[Problem to solve]: Lines in the listing below containing the string "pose" are to be identified and copied.

**** The records

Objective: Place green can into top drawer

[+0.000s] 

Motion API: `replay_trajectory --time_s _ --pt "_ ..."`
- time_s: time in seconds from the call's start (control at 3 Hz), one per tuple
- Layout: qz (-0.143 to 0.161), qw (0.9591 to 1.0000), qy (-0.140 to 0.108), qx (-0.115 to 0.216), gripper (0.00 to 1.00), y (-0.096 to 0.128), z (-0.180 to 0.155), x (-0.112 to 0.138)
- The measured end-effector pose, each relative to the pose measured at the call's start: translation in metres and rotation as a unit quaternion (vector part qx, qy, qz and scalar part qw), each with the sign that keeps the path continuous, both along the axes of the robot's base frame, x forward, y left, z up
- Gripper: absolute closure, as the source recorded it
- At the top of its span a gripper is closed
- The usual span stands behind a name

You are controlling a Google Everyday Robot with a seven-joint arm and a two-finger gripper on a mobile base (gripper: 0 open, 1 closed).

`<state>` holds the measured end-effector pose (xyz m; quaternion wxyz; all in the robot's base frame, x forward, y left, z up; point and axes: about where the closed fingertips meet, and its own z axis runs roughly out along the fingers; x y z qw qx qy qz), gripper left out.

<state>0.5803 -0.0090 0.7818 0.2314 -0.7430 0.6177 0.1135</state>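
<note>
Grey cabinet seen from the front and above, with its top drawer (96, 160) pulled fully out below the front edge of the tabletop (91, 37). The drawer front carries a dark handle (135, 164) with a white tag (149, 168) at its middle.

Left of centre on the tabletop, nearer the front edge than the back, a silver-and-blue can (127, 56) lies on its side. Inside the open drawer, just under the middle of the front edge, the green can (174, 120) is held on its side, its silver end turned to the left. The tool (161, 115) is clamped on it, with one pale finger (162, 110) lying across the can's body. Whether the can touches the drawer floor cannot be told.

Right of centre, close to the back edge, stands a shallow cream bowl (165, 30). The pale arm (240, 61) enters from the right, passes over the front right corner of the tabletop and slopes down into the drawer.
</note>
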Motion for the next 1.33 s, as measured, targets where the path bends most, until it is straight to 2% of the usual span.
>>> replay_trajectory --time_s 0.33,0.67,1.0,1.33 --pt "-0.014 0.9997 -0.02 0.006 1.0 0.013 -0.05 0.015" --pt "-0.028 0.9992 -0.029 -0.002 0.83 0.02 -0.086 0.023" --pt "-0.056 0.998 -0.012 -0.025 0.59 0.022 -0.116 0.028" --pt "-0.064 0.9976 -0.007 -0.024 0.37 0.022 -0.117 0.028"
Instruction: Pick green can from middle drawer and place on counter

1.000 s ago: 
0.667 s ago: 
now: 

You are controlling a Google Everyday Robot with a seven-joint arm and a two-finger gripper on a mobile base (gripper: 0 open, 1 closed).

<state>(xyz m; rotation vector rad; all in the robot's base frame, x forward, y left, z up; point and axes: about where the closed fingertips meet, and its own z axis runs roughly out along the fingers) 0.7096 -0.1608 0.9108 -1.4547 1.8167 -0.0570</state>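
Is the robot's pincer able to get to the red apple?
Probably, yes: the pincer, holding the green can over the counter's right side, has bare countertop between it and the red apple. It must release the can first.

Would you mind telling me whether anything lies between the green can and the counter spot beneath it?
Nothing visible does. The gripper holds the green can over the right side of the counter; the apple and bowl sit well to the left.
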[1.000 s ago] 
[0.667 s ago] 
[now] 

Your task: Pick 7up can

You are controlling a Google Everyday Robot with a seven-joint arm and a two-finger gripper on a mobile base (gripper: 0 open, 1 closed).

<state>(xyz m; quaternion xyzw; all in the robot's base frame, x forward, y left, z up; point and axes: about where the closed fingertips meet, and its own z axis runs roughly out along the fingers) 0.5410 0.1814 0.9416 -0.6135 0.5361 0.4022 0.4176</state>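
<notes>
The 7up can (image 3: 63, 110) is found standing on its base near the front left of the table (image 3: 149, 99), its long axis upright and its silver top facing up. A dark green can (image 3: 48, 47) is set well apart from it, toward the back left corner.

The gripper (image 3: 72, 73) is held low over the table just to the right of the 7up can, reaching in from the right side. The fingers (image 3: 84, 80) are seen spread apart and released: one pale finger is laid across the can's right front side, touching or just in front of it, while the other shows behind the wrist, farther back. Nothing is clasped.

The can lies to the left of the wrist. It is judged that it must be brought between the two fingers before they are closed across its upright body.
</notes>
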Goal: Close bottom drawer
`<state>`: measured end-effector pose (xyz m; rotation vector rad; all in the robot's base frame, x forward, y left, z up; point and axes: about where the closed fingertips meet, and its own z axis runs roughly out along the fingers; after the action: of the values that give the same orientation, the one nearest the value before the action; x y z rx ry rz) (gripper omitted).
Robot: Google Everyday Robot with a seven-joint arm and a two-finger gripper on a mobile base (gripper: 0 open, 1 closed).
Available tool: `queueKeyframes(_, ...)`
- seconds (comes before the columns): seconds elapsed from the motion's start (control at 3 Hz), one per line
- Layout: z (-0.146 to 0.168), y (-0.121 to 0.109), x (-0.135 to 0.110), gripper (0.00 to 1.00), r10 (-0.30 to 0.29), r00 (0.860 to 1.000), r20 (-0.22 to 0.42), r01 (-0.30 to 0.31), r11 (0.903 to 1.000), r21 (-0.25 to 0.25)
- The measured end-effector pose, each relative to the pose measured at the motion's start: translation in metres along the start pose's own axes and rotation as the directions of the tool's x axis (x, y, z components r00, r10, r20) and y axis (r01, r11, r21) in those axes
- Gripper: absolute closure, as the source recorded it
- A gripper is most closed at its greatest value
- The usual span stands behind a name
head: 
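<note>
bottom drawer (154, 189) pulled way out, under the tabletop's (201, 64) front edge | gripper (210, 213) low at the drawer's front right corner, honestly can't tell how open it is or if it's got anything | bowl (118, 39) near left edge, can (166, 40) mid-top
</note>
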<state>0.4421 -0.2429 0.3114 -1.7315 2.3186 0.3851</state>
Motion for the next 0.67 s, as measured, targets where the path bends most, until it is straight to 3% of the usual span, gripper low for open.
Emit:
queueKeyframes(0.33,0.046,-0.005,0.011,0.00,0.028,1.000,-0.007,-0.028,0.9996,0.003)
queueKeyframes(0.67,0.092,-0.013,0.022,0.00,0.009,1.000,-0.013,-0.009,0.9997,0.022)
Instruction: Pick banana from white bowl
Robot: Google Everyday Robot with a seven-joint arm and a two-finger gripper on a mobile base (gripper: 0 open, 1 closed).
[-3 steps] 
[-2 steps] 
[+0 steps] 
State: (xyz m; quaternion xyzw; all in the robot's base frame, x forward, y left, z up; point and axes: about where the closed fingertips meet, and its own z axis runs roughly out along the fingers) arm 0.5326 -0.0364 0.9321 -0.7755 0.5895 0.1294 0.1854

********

[Solution to this task]:
- The measured end-effector pose, each relative to the pose measured at the call's start: translation in metres and rotation as a unit quaternion (vector part qx, qy, qz and scalar part qw), each with the sign that keeps the path continuous, both along the axes of the robot's base frame, x forward, y left, z up
`<state>` holds the measured end-effector pose (xyz m; quaternion wxyz; all in the robot's base frame, x forward, y left, z up; point and axes: about where the closed fingertips meet, and its own z axis runs roughly out along the fingers; x y z qw qx qy qz), gripper left out.
`<state>`: measured end-effector pose (xyz m; rotation vector rad; all in the robot's base frame, x forward, y left, z up; point and axes: about where the closed fingertips meet, and its own z axis runs roughly out along the fingers; after the action: of the values that give the same orientation, the one nearest the value before the action; x y z rx ry rz) (gripper omitted).
- The measured end-effector pose, each relative to the pose measured at the motion's start: translation in metres along the start pose's own axes and rotation as the directions of the tool's x axis (x, y, z components r00, r10, r20) and y axis (r01, r11, r21) in those axes

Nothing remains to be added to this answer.